→ **WHAT IS BEING ASKED**: What follows is data; output all of it exactly as given.

→ **DATASET SECTION**:

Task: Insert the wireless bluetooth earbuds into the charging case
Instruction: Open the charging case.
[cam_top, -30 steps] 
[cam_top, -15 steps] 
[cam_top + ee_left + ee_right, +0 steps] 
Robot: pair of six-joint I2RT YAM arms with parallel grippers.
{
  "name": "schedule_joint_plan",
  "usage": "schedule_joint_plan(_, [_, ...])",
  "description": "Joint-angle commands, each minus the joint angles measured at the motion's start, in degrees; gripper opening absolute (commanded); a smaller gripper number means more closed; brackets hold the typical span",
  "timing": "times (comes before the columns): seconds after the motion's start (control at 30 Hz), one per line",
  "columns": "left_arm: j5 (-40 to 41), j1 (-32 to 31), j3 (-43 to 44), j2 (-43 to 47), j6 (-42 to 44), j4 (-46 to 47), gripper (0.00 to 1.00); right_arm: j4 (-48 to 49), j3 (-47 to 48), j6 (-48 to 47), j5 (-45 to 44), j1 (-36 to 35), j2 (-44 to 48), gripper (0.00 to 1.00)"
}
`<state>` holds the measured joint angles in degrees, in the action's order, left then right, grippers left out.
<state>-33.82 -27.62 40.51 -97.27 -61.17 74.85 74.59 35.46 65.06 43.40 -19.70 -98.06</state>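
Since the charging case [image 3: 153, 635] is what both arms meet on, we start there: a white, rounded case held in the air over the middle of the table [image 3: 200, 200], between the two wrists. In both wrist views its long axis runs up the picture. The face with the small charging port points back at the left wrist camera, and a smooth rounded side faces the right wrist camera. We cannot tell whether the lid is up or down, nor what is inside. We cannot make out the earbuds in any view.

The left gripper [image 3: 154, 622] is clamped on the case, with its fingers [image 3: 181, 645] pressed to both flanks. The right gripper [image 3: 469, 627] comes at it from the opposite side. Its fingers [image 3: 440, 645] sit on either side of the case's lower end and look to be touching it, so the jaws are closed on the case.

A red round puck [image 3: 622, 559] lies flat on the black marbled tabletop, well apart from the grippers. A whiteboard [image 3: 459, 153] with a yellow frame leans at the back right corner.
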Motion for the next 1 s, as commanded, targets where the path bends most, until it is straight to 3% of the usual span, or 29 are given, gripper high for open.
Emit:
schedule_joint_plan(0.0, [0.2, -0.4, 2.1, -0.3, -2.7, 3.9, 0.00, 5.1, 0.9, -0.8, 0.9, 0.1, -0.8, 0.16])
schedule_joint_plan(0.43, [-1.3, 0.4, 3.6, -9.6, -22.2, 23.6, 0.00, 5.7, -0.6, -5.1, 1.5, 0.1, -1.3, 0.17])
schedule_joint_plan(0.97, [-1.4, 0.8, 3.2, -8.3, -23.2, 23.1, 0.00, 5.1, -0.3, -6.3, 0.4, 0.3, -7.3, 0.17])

→ **EXERCISE ANSWER**:
Task: Insert the wireless bluetooth earbuds into the charging case
Instruction: Open the charging case.
[cam_top, -30 steps] 
[cam_top, -15 steps] 
[cam_top + ee_left + ee_right, +0 steps] 
Robot: pair of six-joint I2RT YAM arms with parallel grippers.
{
  "name": "schedule_joint_plan",
  "usage": "schedule_joint_plan(_, [_, ...])",
  "description": "Joint-angle commands, each minus the joint angles measured at the motion's start, in degrees; gripper opening absolute (commanded); a smaller gripper number means more closed; brackets hold the typical span",
  "timing": "times (comes before the columns): seconds after the motion's start (control at 30 Hz), one per line",
  "columns": "left_arm: j5 (-40 to 41), j1 (-32 to 31), j3 (-43 to 44), j2 (-43 to 47), j6 (-42 to 44), j4 (-46 to 47), gripper (0.00 to 1.00); right_arm: j4 (-48 to 49), j3 (-47 to 48), j6 (-48 to 47), j5 (-45 to 44), j1 (-36 to 35), j2 (-44 to 48), gripper (0.00 to 1.00)"
}
`<state>` holds the measured joint angles in degrees, in the action's order, left then right, grippers left out.
<state>-33.82 -27.62 40.51 -97.27 -61.17 74.85 74.59 35.46 65.06 43.40 -19.70 -98.06</state>
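Since the charging case [image 3: 153, 635] is what both arms meet on, we start there: a white, rounded case held in the air over the middle of the table [image 3: 200, 200], between the two wrists. In both wrist views its long axis runs up the picture. The face with the small charging port points back at the left wrist camera, and a smooth rounded side faces the right wrist camera. We cannot tell whether the lid is up or down, nor what is inside. We cannot make out the earbuds in any view.

The left gripper [image 3: 154, 622] is clamped on the case, with its fingers [image 3: 181, 645] pressed to both flanks. The right gripper [image 3: 469, 627] comes at it from the opposite side. Its fingers [image 3: 440, 645] sit on either side of the case's lower end and look to be touching it, so the jaws are closed on the case.

A red round puck [image 3: 622, 559] lies flat on the black marbled tabletop, well apart from the grippers. A whiteboard [image 3: 459, 153] with a yellow frame leans at the back right corner.
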Motion for the next 1 s, as commanded, targets where the path bends most, until it is straight to 3% of the usual span, or 29 are given, gripper high for open.
Emit:
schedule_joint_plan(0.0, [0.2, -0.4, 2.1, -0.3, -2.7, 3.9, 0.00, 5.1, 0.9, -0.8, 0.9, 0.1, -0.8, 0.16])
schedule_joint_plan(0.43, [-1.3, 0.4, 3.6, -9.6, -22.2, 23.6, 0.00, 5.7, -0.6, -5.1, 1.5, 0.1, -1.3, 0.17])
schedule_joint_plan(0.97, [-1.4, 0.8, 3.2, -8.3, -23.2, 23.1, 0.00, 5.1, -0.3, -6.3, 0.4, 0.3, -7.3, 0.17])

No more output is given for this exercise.